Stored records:
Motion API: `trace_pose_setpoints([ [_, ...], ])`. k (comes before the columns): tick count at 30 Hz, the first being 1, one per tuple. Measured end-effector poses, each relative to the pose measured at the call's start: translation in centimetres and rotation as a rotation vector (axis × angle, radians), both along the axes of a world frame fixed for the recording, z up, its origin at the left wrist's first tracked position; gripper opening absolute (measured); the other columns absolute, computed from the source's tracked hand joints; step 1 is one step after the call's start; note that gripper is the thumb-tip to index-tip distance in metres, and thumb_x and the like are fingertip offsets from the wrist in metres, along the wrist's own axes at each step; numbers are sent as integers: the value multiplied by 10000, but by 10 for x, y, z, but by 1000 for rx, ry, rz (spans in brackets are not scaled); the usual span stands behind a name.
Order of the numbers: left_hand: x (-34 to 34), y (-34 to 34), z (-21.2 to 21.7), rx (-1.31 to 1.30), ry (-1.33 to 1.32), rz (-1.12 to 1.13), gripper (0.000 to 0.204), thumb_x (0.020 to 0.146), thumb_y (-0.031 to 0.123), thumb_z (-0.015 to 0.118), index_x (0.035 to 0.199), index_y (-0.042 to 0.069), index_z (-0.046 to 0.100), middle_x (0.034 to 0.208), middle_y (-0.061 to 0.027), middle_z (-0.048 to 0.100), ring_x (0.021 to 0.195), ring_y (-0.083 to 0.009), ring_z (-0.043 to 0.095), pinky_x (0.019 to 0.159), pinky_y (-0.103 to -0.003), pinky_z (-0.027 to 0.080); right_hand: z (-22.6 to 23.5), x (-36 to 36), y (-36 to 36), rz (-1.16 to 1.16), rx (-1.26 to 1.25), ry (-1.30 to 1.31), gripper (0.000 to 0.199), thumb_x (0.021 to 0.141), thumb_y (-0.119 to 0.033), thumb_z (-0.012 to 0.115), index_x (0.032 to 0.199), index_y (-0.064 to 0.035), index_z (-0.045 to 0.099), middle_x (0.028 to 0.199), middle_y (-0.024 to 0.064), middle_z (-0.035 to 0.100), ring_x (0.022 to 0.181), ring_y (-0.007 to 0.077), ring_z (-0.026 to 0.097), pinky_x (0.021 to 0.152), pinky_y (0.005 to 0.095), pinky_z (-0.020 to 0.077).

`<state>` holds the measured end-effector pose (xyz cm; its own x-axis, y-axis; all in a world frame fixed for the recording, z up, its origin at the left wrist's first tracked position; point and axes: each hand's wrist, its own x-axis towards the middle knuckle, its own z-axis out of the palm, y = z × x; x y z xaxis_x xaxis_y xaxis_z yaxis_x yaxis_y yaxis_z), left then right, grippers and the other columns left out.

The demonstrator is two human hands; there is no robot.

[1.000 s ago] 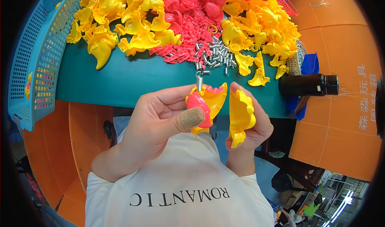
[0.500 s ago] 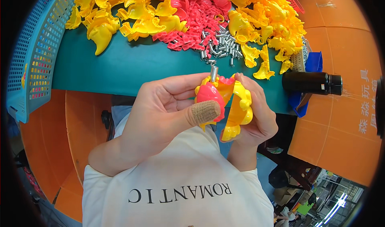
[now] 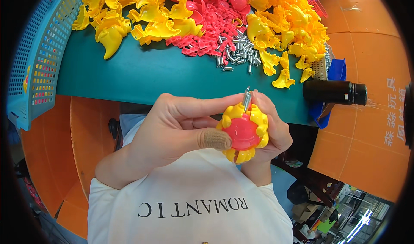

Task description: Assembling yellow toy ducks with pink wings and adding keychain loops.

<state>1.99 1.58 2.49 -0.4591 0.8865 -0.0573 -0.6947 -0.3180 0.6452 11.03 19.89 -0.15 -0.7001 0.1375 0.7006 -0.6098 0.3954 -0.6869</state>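
Observation:
Between both hands, in front of my chest, is a yellow plastic toy (image 3: pixel 262 129) with a round red middle (image 3: pixel 244 134). A metal spring (image 3: pixel 247 100) sticks up from its top. My left hand (image 3: pixel 172 123) grips the left side; its thumb, wrapped in a brown bandage (image 3: pixel 216 139), presses the red part's edge. My right hand (image 3: pixel 276 132) is closed round the right side, with most of its fingers hidden behind the toy. The yellow halves lie close together around the red part.
Yellow shell pieces (image 3: pixel 110 32) and red plastic parts (image 3: pixel 211 24) are heaped on the green table (image 3: pixel 129 80), with loose springs (image 3: pixel 241 52) beside them. A blue basket (image 3: pixel 47 67) stands left. A black bottle (image 3: pixel 330 92) lies right, near an orange carton (image 3: pixel 358 114).
The yellow halves, apart before, have come together around the red part. The toy has turned its red middle toward me and moved slightly right and down.

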Motion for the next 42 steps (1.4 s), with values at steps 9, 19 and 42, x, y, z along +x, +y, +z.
trace_pose_setpoints([
  [9,0,-2,3,-2,295,81,485,783,-58,701,1247,-1,571,1164,-166,630,1009,-170,627,900,-287,525,9,3,7,116,78,-14,656,608,-189,884,1181,-50,595,1140,242,633,1081,399,609,900,477,506],
  [19,8,0,8,-81,367,172,496,741,-42,745,1213,-6,597,1221,-180,605,1075,-198,617,897,-297,526,23,12,-13,164,-472,-243,654,672,-346,795,1189,2,597,1206,313,565,1195,396,532,1027,476,388],
  [42,-1,1,4,-33,335,128,450,744,-30,745,1175,-6,620,1122,-140,658,1098,-200,597,1043,-352,421,4,7,-19,247,-447,-107,565,787,-310,732,1215,16,559,1272,367,480,1214,406,508,1035,464,382],
])
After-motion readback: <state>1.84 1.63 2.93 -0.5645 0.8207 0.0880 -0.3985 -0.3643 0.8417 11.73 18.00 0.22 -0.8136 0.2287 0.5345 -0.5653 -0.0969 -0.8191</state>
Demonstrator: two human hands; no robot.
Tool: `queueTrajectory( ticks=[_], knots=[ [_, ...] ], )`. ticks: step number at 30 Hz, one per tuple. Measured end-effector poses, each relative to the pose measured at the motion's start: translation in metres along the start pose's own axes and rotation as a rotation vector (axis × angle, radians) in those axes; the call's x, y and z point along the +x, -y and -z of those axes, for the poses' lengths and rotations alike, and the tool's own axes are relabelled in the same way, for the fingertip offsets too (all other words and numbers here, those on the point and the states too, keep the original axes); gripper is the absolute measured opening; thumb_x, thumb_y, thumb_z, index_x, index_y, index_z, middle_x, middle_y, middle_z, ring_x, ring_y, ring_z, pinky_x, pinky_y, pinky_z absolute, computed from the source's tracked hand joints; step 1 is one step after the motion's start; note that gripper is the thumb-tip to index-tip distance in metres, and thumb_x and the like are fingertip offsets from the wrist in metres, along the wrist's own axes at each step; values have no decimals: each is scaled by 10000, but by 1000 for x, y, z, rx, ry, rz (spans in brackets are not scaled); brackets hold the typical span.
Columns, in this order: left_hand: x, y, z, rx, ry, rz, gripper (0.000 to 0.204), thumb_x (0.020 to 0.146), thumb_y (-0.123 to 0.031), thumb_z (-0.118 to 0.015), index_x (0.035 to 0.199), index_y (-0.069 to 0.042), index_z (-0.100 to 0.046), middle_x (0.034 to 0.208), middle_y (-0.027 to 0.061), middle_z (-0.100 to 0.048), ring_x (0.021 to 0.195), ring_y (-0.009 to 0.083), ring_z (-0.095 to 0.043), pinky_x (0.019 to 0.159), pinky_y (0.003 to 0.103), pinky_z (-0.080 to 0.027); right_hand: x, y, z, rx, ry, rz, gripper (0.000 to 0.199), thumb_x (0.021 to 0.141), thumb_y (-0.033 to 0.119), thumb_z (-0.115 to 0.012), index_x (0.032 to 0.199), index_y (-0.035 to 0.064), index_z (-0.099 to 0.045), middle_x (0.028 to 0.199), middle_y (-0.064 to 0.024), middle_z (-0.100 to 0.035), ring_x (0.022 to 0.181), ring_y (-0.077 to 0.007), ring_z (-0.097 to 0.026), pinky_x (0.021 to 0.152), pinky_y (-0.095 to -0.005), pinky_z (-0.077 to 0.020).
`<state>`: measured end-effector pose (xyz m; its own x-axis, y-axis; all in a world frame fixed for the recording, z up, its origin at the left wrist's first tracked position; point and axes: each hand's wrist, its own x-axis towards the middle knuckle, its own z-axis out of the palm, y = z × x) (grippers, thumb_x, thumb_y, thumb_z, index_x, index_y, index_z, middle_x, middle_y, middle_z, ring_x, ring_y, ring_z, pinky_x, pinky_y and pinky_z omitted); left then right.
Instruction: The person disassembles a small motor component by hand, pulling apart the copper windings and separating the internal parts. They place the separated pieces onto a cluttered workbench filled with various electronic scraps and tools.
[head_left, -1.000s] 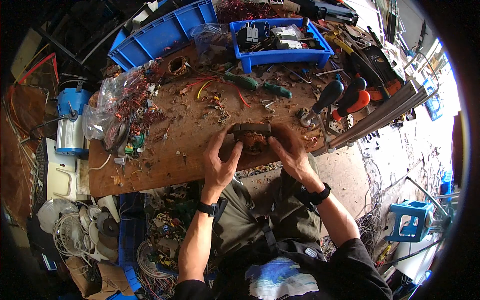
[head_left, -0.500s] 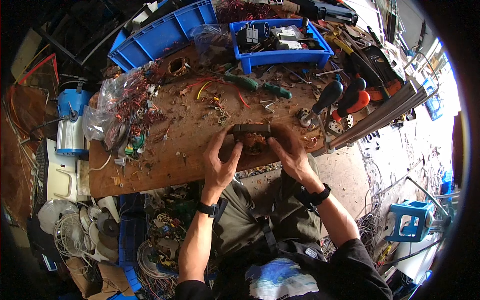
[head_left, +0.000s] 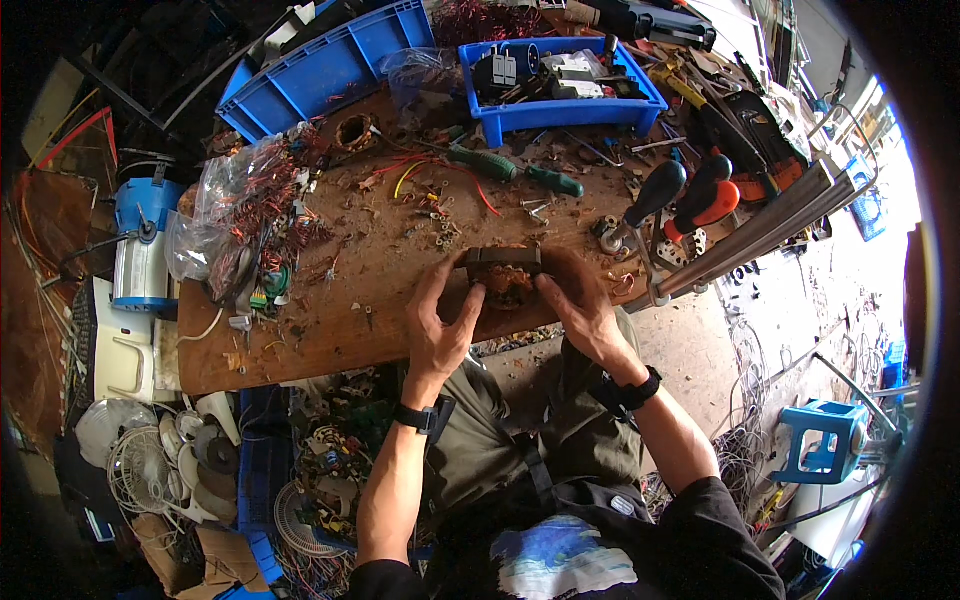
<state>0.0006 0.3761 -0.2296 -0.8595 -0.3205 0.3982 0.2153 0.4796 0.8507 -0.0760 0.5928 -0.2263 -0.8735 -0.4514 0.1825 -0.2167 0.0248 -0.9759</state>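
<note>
A motor stator (head_left: 505,280) with a dark metal core and copper-coloured windings is gripped between my two hands at the workbench's near edge. My left hand (head_left: 442,310) closes round its left side, the thumb against the windings. On the opposite side my right hand (head_left: 580,310) holds it, thumb pressed near the windings. Fingers behind the core are partly hidden. Beyond it on the wooden bench (head_left: 400,260) lie small metal bits, a red wire (head_left: 483,192) and two green-handled screwdrivers (head_left: 553,181).
A blue tray (head_left: 570,120) of parts and a larger blue crate (head_left: 330,80) stand at the back. Red wire scraps (head_left: 290,190) are heaped at the left. Dark and orange tool handles (head_left: 715,205) rise beside a metal bar (head_left: 750,235) at the right.
</note>
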Motion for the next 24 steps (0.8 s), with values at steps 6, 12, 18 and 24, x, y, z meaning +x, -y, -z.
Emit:
queueTrajectory(
  ticks=[6, 12, 18, 24],
  knots=[
    [0, 4, -2, -26, -1, 8, 499, 996, -242, -728, 1423, -3, -630, 1361, 228, -679, 1281, 378, -656, 1099, 461, -496, 0, 1, 0, 2, -9, -9, 451, 1088, 276, -655, 1411, -20, -550, 1332, -211, -676, 1243, -276, -649, 1068, -396, -502],
    [1, -2, 2, 55, -1, -32, 489, 996, -235, -727, 1417, -4, -636, 1352, 227, -684, 1278, 375, -657, 1096, 463, -498, 1, 4, 1, -19, 11, -19, 447, 1090, 268, -653, 1414, -23, -548, 1330, -210, -677, 1234, -272, -652, 1061, -390, -506],
    [1, -2, 1, 59, -11, -38, 495, 998, -248, -726, 1422, -9, -635, 1356, 229, -682, 1277, 378, -656, 1095, 461, -496, 1, 5, 1, 7, 15, -11, 450, 1091, 282, -648, 1408, -23, -552, 1321, -204, -678, 1234, -268, -646, 1060, -388, -502],
    [1, -1, 1, 29, -5, -17, 505, 1000, -254, -726, 1432, -11, -633, 1361, 232, -680, 1284, 378, -651, 1101, 464, -491, 3, -3, 2, 7, 27, 15, 462, 1088, 294, -648, 1409, -23, -549, 1306, -198, -677, 1221, -266, -645, 1055, -390, -500]
  ],
)
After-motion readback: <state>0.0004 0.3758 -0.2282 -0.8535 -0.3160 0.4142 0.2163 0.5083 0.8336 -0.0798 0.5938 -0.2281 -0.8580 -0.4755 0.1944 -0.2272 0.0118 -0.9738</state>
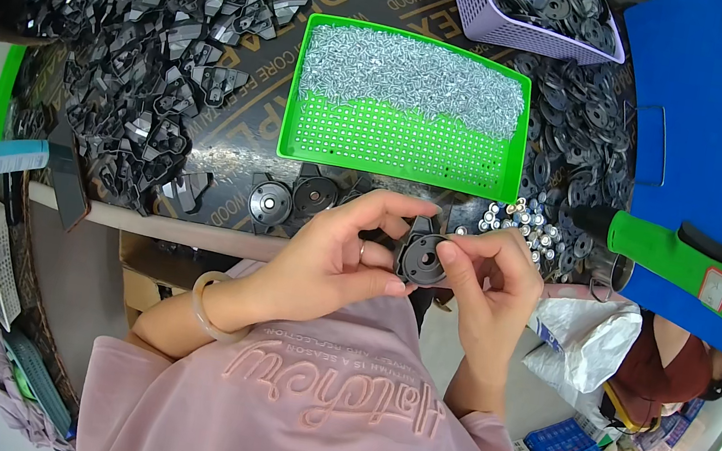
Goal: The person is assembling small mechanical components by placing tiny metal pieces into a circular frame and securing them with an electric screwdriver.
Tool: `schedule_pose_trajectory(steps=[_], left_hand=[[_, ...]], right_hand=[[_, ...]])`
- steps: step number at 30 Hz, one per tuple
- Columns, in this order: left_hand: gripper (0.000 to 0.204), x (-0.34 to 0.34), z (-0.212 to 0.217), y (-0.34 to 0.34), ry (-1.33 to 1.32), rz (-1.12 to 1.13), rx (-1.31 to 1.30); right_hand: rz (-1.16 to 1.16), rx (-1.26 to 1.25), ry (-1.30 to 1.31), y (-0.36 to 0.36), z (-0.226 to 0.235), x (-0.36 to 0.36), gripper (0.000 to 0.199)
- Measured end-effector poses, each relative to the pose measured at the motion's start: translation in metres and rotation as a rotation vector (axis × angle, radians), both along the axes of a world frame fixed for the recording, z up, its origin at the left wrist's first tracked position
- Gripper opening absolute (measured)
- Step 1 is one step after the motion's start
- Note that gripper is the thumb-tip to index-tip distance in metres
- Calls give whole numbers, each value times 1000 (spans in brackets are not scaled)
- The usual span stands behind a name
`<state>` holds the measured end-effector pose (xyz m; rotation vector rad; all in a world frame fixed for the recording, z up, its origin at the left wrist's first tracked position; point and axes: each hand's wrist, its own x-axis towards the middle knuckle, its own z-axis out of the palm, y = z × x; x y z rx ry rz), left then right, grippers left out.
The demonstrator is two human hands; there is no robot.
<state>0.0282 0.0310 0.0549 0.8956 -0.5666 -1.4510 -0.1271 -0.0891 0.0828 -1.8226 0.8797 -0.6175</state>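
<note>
Above the table's front edge, my left hand (327, 253) holds a black plastic part with a round disc-shaped face (420, 259), its fingers curled round the part's left side. My right hand (499, 279) pinches the disc's right edge between thumb and fingers. Whether a small piece sits under the right fingertips is hidden. Just beyond my left hand, two similar parts lie on the table: one with a silvery round face (271, 203), the other with a black one (314, 193). Small shiny metal pieces (525, 224) are heaped beyond my right hand.
A green perforated tray (397, 171) carries many small silvery screws (411, 74). Black angular parts (174, 39) cover the left side; black discs (582, 119) pile up at right below a lilac basket (467, 13). A green power screwdriver (669, 259) lies at right. Another person (667, 365) is beyond it.
</note>
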Motion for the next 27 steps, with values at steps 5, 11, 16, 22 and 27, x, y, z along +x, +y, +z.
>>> schedule_pose_trajectory(steps=[5, 11, 16, 22, 27], left_hand=[[69, -2, -2, -1, -23, 20, -5], [66, -4, -2, -1, -1, 35, 3], [51, -3, -3, 2, 60, 62, 8], [51, 14, 12, 11, -642, 3, -67], [22, 52, 36, 51, -1369, 453, 215]], right_hand=[[-16, -56, 18, 5, 1, 2, 9], [-13, -97, -5, 6, -6, 3, 9], [41, -60, -7, 3, -4, 7, 15], [121, 243, 66, 3, -4, -3, 14], [-28, 128, 122, -16, -23, -17, 10]])
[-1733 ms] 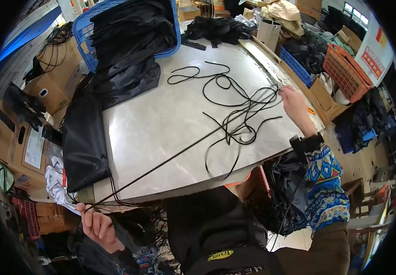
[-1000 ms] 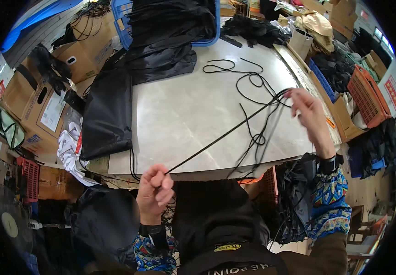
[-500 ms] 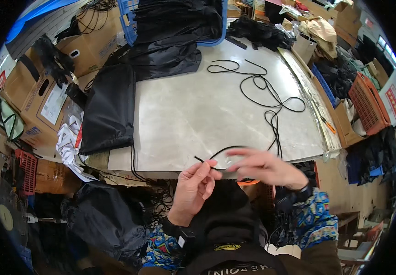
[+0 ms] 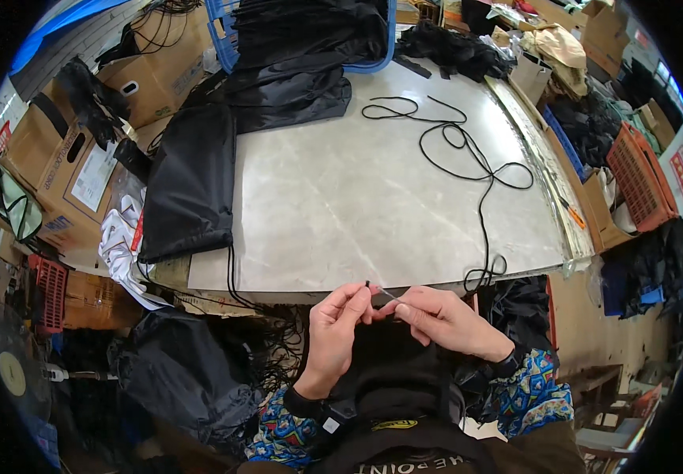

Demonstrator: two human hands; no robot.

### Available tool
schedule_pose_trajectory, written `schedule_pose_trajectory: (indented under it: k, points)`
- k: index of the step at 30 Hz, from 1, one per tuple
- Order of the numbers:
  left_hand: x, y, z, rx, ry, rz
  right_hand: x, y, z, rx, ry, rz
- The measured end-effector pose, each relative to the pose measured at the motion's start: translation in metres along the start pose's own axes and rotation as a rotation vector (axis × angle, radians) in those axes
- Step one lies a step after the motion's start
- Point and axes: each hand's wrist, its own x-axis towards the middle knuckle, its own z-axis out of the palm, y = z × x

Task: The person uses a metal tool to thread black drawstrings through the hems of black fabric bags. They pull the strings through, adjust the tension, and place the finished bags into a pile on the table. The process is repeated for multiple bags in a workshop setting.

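Above the table's near edge, my left hand (image 4: 332, 336) is closed, pinching a black cord, whose short tip (image 4: 367, 284) sticks up over the thumb. Close on its right, my right hand (image 4: 454, 322) is closed too. Its thumb and forefinger pinch a thin, greyish, needle-like rod (image 4: 389, 295) that slants toward the left fingertips. Whether the rod touches the cord tip is too small to tell. A long black cord (image 4: 481, 212) lies in loops on the right part of the table. A flat black drawstring bag (image 4: 191, 178) rests at the left, its strings hanging over the edge.
The pale tabletop (image 4: 341, 205) spreads before me. A blue basket (image 4: 391, 47) full of black fabric stands at the far side. Cardboard boxes (image 4: 61, 170) crowd the left. An orange-handled cutter (image 4: 572, 213) lies along the right edge, near a red crate (image 4: 643, 178).
My right hand has come down and left from its blurred, open reach, and now pinches the thin rod beside my left hand. The cord's near part has slid toward me.
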Motion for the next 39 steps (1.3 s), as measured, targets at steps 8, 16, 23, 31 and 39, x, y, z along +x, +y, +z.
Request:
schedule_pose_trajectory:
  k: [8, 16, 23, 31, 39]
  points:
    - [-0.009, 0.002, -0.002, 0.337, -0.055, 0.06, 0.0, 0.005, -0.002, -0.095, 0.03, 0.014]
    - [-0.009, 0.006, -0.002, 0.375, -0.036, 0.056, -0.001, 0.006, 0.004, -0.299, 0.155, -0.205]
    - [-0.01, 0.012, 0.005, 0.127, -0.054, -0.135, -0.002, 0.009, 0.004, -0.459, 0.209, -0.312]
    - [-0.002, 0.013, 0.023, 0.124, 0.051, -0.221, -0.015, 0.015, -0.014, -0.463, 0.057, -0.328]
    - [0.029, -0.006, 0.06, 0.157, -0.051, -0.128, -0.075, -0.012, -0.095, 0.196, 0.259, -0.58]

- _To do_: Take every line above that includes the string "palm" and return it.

- _Task output_:
`<state>` holds the measured end-effector pose (xyz cm; its own x-axis, y-axis; all in a world frame fixed for the recording, z up, its origin at the left wrist's first tracked position; point and axes: each hand's wrist, its own x-axis towards the middle knuckle, its own z-axis out of the palm, y = z × x; x y z xaxis_x xaxis_y xaxis_z yaxis_x yaxis_y yaxis_z), left then right, grippers and the other columns left out.
`<state>`: measured end-effector pose (xyz m; its own x-axis, y-axis; all in a world frame fixed for the recording, z up, its origin at the left wrist's first tracked position; point and axes: each hand's wrist, its own x-axis towards the middle knuckle, its own z-axis out of the palm, y = z × x) (grippers, thumb_x, thumb_y, thumb_z, index_x, index_y, index_z, middle_x, middle_y, middle_z, ring_x, ring_y, ring_z, pinky_x, pinky_y and pinky_z omitted); left then right.
`<state>` holds the measured end-effector pose (xyz m; rotation vector rad; all in a world frame fixed for the recording, z up, its origin at the left wrist's first tracked position; point and axes: each hand's wrist, its own x-axis towards the middle knuckle, its own z-axis out of the palm, y = z × x; x y z rx ry rz), left then right, grippers left out.
- Point and axes: each hand's wrist, its own x-axis towards the middle knuckle, its own z-axis out of the palm, y = z × x

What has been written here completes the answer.